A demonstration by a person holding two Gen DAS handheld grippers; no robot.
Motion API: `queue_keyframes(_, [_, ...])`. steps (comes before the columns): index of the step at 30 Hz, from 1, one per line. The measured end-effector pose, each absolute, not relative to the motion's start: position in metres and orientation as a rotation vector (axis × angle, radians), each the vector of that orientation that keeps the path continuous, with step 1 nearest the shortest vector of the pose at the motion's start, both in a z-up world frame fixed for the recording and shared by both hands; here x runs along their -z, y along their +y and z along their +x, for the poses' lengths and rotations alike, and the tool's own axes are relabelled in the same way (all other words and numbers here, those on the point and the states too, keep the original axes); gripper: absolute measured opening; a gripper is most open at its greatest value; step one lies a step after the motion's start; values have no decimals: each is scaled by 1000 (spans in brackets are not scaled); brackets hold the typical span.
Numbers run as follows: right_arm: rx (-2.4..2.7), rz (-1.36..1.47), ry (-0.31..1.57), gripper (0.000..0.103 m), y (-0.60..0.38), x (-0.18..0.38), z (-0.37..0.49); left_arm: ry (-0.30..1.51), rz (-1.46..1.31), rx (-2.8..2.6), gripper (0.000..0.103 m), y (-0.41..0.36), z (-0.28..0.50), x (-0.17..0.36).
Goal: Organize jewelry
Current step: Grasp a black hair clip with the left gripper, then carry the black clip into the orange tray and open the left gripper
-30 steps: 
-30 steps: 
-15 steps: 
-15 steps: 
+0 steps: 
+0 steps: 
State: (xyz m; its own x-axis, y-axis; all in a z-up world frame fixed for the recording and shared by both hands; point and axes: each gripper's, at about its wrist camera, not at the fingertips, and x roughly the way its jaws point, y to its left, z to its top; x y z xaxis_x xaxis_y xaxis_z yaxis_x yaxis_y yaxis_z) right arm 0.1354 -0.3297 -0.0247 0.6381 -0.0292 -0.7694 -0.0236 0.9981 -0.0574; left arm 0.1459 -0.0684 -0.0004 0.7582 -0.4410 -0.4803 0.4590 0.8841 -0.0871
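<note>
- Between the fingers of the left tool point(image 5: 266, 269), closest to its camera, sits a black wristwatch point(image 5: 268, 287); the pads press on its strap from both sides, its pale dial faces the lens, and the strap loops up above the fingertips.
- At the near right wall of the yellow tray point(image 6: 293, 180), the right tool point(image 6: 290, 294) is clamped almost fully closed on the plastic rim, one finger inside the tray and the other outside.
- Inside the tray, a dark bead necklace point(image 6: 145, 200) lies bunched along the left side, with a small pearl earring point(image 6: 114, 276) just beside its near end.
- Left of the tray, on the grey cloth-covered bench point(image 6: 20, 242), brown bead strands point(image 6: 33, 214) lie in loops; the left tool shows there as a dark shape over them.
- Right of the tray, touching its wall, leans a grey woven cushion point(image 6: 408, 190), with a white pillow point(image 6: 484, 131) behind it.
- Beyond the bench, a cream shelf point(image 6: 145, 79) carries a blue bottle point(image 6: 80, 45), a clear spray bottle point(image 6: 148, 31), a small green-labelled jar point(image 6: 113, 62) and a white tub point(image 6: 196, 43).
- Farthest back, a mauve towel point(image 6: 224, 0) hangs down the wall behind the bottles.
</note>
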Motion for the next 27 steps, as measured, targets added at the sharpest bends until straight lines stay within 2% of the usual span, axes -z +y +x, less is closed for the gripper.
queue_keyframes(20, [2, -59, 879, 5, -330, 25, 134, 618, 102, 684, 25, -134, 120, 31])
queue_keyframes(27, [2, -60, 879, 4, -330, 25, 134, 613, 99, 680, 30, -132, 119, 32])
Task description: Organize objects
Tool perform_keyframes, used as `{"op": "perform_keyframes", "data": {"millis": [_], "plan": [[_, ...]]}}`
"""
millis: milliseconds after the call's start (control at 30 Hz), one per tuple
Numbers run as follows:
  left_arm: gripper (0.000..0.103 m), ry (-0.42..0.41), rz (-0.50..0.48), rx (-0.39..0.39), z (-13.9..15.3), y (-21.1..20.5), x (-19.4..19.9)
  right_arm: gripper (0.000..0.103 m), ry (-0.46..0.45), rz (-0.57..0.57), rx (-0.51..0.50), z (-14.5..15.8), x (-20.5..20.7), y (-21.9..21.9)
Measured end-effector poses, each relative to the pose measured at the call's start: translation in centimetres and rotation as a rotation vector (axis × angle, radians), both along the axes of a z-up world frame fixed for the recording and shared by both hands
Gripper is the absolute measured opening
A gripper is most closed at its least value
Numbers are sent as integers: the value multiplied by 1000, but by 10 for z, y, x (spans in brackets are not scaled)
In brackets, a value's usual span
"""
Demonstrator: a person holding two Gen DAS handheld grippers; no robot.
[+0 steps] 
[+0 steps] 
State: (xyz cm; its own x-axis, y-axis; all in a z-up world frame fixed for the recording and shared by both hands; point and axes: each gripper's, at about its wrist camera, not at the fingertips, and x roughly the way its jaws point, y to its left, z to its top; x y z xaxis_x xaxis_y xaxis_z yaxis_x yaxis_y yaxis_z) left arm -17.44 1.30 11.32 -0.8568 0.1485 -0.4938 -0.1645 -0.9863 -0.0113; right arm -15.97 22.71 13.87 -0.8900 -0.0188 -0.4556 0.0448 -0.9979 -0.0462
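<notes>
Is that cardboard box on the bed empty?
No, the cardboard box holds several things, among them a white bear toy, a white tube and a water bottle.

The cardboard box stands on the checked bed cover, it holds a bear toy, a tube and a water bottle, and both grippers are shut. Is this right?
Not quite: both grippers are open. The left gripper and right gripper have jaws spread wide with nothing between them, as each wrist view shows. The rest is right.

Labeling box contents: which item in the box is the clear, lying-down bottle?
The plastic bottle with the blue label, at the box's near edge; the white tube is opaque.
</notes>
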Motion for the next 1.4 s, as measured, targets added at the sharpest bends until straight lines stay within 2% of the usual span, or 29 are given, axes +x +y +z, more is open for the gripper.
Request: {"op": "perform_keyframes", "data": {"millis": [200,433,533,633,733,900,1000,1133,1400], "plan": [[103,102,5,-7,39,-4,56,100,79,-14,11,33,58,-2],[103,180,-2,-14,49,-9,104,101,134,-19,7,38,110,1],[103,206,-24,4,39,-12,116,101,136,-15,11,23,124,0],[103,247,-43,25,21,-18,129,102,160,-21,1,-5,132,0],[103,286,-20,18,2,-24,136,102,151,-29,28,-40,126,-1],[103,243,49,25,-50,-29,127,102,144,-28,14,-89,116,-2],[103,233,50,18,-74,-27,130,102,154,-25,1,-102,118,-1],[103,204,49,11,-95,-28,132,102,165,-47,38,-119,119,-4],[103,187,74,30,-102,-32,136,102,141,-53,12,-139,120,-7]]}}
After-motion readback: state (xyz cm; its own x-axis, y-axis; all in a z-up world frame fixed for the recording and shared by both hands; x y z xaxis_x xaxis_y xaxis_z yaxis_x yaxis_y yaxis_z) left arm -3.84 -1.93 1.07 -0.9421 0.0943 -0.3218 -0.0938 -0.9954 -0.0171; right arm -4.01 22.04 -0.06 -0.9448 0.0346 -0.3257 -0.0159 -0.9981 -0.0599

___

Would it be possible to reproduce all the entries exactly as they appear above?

▶ _Response to the task_:
A demonstration by a person holding two Gen DAS handheld grippers; no robot.
Motion API: `queue_keyframes(_, [_, ...])`. steps (comes before the columns): index of the step at 30 Hz, from 1, one per line. The measured end-effector pose, each absolute, not relative to the motion's start: position in metres and orientation as a rotation vector (axis × angle, radians), each the vector of that orientation that keeps the path continuous, with step 1 nearest the shortest vector of the pose at the motion's start, both in a z-up world frame fixed for the recording and shared by both hands; here x runs along their -z, y along their +y and z along their +x, for the poses' lengths and rotations alike, and the tool's own axes are relabelled in the same way (all other words and numbers here, those on the point and the states too, keep the original axes); gripper: absolute measured opening; a gripper is most open at its greatest value; step one lies a step after the motion's start; values have no decimals: each is scaled by 1000 (spans in brackets are not scaled); brackets hold the typical span.
Numbers run as follows: right_arm: rx (-2.4..2.7), rz (-1.36..1.47), ry (-0.31..1.57), gripper (0.000..0.103 m), y (-0.60..0.38), x (-0.18..0.38), z (-0.37..0.49); left_arm: ry (-0.30..1.51), rz (-1.46..1.31), rx (-2.8..2.6), gripper (0.000..0.103 m), y (-0.41..0.36), z (-0.28..0.50), x (-0.17..0.36).
Goal: Organize jewelry
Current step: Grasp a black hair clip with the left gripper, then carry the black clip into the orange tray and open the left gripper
-30 steps: 
-30 steps: 
-15 steps: 
-15 steps: 
+0 steps: 
+0 steps: 
State: (xyz m; its own x-axis, y-axis; all in a z-up world frame fixed for the recording and shared by both hands; point and axes: each gripper's, at about its wrist camera, not at the fingertips, and x roughly the way its jaws point, y to its left, z to its top; x y z xaxis_x xaxis_y xaxis_z yaxis_x yaxis_y yaxis_z) right arm 0.1354 -0.3297 -0.0247 0.6381 -0.0292 -0.7694 -0.0236 0.9981 -0.0574; left arm 0.1459 -0.0684 -0.0004 0.7582 -0.4410 -0.4803 0.4590 0.8841 -0.0871
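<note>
- Between the fingers of the left tool point(image 5: 266, 269), closest to its camera, sits a black wristwatch point(image 5: 268, 287); the pads press on its strap from both sides, its pale dial faces the lens, and the strap loops up above the fingertips.
- At the near right wall of the yellow tray point(image 6: 293, 180), the right tool point(image 6: 290, 294) is clamped almost fully closed on the plastic rim, one finger inside the tray and the other outside.
- Inside the tray, a dark bead necklace point(image 6: 145, 200) lies bunched along the left side, with a small pearl earring point(image 6: 114, 276) just beside its near end.
- Left of the tray, on the grey cloth-covered bench point(image 6: 20, 242), brown bead strands point(image 6: 33, 214) lie in loops; the left tool shows there as a dark shape over them.
- Right of the tray, touching its wall, leans a grey woven cushion point(image 6: 408, 190), with a white pillow point(image 6: 484, 131) behind it.
- Beyond the bench, a cream shelf point(image 6: 145, 79) carries a blue bottle point(image 6: 80, 45), a clear spray bottle point(image 6: 148, 31), a small green-labelled jar point(image 6: 113, 62) and a white tub point(image 6: 196, 43).
- Farthest back, a mauve towel point(image 6: 224, 0) hangs down the wall behind the bottles.
</note>
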Motion for the next 27 steps, as measured, targets added at the sharpest bends until straight lines stay within 2% of the usual span, axes -z +y +x, less is closed for the gripper.
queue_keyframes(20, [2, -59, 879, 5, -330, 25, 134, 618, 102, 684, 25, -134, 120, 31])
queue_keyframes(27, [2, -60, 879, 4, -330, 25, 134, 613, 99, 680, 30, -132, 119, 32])
Task description: Organize objects
Tool perform_keyframes, used as `{"op": "perform_keyframes", "data": {"millis": [_], "plan": [[_, ...]]}}`
"""
millis: milliseconds after the call's start (control at 30 Hz), one per tuple
Numbers run as follows:
  left_arm: gripper (0.000..0.103 m), ry (-0.42..0.41), rz (-0.50..0.48), rx (-0.39..0.39), z (-13.9..15.3), y (-21.1..20.5), x (-19.4..19.9)
  right_arm: gripper (0.000..0.103 m), ry (-0.46..0.45), rz (-0.57..0.57), rx (-0.51..0.50), z (-14.5..15.8), x (-20.5..20.7), y (-21.9..21.9)
Measured end-effector poses, each relative to the pose measured at the call's start: translation in centimetres and rotation as a rotation vector (axis × angle, radians), both along the axes of a z-up world frame fixed for the recording and shared by both hands
Gripper is the absolute measured opening
A gripper is most closed at its least value
Numbers are sent as integers: the value multiplied by 1000, but by 10 for z, y, x (spans in brackets are not scaled)
In brackets, a value's usual span
"""
Demonstrator: a person holding two Gen DAS handheld grippers; no robot.
[+0 steps] 
[+0 steps] 
State: (xyz cm; its own x-axis, y-axis; all in a z-up world frame fixed for the recording and shared by both hands; point and axes: each gripper's, at about its wrist camera, not at the fingertips, and x roughly the way its jaws point, y to its left, z to its top; x y z xaxis_x xaxis_y xaxis_z yaxis_x yaxis_y yaxis_z) left arm -17.44 1.30 11.32 -0.8568 0.1485 -0.4938 -0.1645 -0.9863 -0.0113; right arm -15.97 22.71 13.87 -0.8900 -0.0188 -0.4556 0.0448 -0.9979 -0.0462
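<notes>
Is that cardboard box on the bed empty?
No, the cardboard box holds several things, among them a white bear toy, a white tube and a water bottle.

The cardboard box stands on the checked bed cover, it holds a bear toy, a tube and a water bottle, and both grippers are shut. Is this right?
Not quite: both grippers are open. The left gripper and right gripper have jaws spread wide with nothing between them, as each wrist view shows. The rest is right.

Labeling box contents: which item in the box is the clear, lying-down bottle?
The plastic bottle with the blue label, at the box's near edge; the white tube is opaque.
</notes>
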Motion for the next 1.4 s, as measured, targets added at the sharpest bends until straight lines stay within 2% of the usual span, or 29 are given, axes +x +y +z, more is open for the gripper.
Request: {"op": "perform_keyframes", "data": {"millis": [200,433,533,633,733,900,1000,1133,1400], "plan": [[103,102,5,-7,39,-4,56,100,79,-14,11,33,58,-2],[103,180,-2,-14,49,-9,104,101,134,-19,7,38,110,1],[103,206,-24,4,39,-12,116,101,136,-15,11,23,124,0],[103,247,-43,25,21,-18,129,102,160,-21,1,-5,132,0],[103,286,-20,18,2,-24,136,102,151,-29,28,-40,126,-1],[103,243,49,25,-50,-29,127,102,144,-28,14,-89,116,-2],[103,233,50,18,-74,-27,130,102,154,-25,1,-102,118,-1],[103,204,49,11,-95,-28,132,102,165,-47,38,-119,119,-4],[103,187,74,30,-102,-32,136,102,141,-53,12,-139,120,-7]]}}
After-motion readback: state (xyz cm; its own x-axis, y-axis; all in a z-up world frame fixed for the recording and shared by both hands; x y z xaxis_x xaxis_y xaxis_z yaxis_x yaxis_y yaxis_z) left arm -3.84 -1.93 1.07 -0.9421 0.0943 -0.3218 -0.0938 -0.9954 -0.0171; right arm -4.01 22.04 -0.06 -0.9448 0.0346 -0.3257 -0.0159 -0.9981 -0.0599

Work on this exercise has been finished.